I guess I would attempt to change those out with some guidance. Like I said, I’m not a mechanic or gear head. I’ve changed my own oil a time or two, replaced batteries and even have replaced an alternator or two. But I don’t work on my own brakes. I guess I could look at some YouTubes and see what say?

Cool, many items you cant fail at. List me the items you feel comfortable attempting. Because of abs, eventhough brake flush is fairly simply, I might opt for the 140 it usually costs to do that item unless you feel like removing 4 tires, which also should be rotated.

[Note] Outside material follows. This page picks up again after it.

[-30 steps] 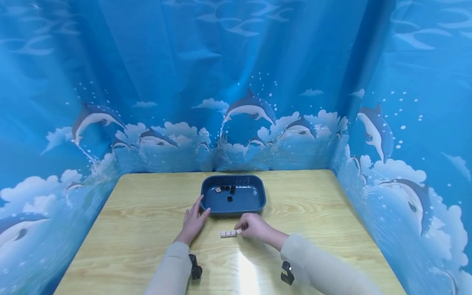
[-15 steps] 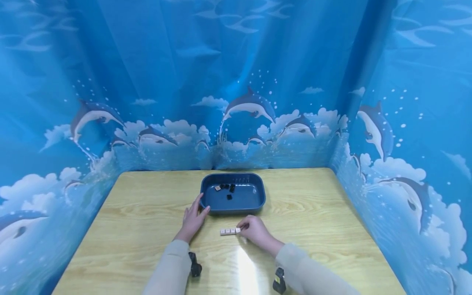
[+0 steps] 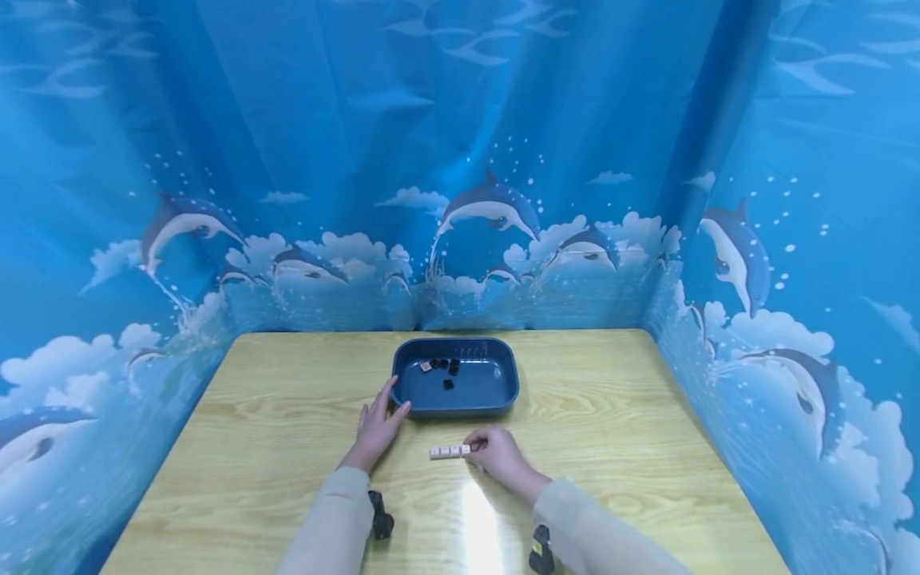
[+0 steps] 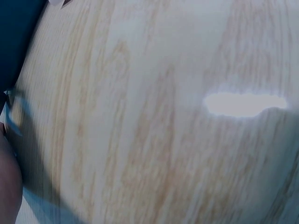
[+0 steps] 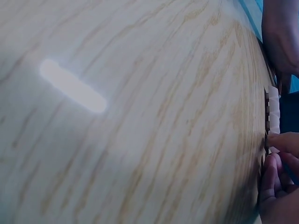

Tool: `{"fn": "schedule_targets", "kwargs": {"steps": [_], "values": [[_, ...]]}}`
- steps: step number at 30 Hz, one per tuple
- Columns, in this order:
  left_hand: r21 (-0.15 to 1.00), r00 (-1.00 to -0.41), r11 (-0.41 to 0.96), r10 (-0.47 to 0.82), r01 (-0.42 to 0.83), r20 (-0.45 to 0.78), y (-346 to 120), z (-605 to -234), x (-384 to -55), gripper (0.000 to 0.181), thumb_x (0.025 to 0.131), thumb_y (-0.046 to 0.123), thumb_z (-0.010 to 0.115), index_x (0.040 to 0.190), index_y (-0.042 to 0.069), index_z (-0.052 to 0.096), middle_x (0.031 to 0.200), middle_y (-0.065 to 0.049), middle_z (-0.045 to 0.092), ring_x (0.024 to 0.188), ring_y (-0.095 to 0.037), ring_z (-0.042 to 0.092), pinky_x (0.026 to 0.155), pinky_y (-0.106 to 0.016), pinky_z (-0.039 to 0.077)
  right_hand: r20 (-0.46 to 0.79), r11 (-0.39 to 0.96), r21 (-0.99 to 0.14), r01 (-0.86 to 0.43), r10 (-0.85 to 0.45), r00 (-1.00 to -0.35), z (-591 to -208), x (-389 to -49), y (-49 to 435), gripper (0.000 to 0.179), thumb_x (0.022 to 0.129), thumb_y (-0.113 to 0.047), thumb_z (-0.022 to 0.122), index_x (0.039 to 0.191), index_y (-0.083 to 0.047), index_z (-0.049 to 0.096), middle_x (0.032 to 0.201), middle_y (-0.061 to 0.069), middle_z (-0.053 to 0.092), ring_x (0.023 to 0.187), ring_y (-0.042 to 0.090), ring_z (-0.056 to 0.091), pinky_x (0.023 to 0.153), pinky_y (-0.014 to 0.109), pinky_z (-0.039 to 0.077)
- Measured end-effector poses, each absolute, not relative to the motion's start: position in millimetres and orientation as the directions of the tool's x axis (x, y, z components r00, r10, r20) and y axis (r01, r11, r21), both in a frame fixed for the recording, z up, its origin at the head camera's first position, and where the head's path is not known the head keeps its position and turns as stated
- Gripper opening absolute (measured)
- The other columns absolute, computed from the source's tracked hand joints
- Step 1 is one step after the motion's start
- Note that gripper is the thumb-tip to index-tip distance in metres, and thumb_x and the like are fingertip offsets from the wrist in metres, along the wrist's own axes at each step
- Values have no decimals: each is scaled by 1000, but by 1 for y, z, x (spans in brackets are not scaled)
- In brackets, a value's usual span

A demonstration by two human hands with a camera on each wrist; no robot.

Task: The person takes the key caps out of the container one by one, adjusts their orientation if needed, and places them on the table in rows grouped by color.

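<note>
In the head view, my left hand [image 3: 376, 427] rests against the near left corner of a dark blue plastic bin [image 3: 460, 412], fingers extended along it. My right hand [image 3: 501, 457] pinches a small white keycap [image 3: 465, 450] at the right end of a short row of white keycaps [image 3: 445, 452] on the table. In the right wrist view, the fingertips [image 5: 282, 141] touch the near end of the row [image 5: 274, 105], whose caps have dark undersides. Only a sliver of the left hand [image 4: 8, 179] shows in the left wrist view.
Several small black pieces [image 3: 451, 367] and a pale one [image 3: 426, 366] lie inside the bin. The wood-grain table [image 3: 611, 415] ends at a blue dolphin-print curtain [image 3: 323, 160] at the back and sides. Glare [image 3: 480, 519] brightens the table's near part.
My right hand has shifted slightly, bringing the tilted white keycap down level against the right end of the row. My left hand and the bin have stayed put.
</note>
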State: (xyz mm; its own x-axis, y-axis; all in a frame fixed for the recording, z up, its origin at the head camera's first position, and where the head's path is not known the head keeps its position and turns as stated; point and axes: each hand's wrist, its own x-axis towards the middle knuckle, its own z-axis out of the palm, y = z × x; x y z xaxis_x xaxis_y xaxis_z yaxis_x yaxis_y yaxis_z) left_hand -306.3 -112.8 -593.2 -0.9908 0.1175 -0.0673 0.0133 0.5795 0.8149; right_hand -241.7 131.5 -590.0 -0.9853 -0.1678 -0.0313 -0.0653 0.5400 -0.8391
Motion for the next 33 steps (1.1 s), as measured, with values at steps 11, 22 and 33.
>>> {"fn": "schedule_targets", "kwargs": {"steps": [11, 22, 33], "values": [[825, -990, 564, 127, 26, -55, -113, -593, -306, 66, 101, 39, 51, 157, 23, 18, 158, -17, 23, 144, -36, 21, 116, -53, -10, -57, 537, -842, -38, -161, -985, -591, -243, 131, 16, 75, 3, 76, 90, -2, 72, 72, -3, 61, 62, 9, 56, 55, 22, 52], [826, -991, 562, 130, 37, -45, -114, -597, -308, 67, 101, 39, 52, 157, 24, 18, 158, -17, 23, 144, -37, 21, 116, -53, -10, -80, 542, -840, -21, -164, -983, -590, -244, 130, 17, 76, 0, 77, 91, -3, 72, 74, -3, 60, 65, 11, 56, 56, 22, 52], [826, -991, 564, 118, 12, -66, -114, -596, -307, 68, 100, 41, 52, 156, 25, 19, 158, -16, 23, 145, -35, 20, 116, -52, -11, -113, 558, -830, 6, -157, -981, -589, -246, 130, 18, 76, -2, 78, 93, -4, 72, 75, -3, 61, 67, 10, 56, 59, 22, 52]]}}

So list me what you want to dyi. Find out the charge on throttle body cleaning from a mom and pop to decide if you want to do that one. I'd get the charge for spark plugs from mom and pop as well, changing spark plugs the correct way isn't as easy as it sounds, again what are you comfortable with attempting.

Front Diff
Rear Diff
Transfer Case
Do you want to attempt brakes and tire rotation?

You can't mess up diffs, let's not pop the cover, but look down there and verify on both diffs, there is two plugs above each other on both diffs?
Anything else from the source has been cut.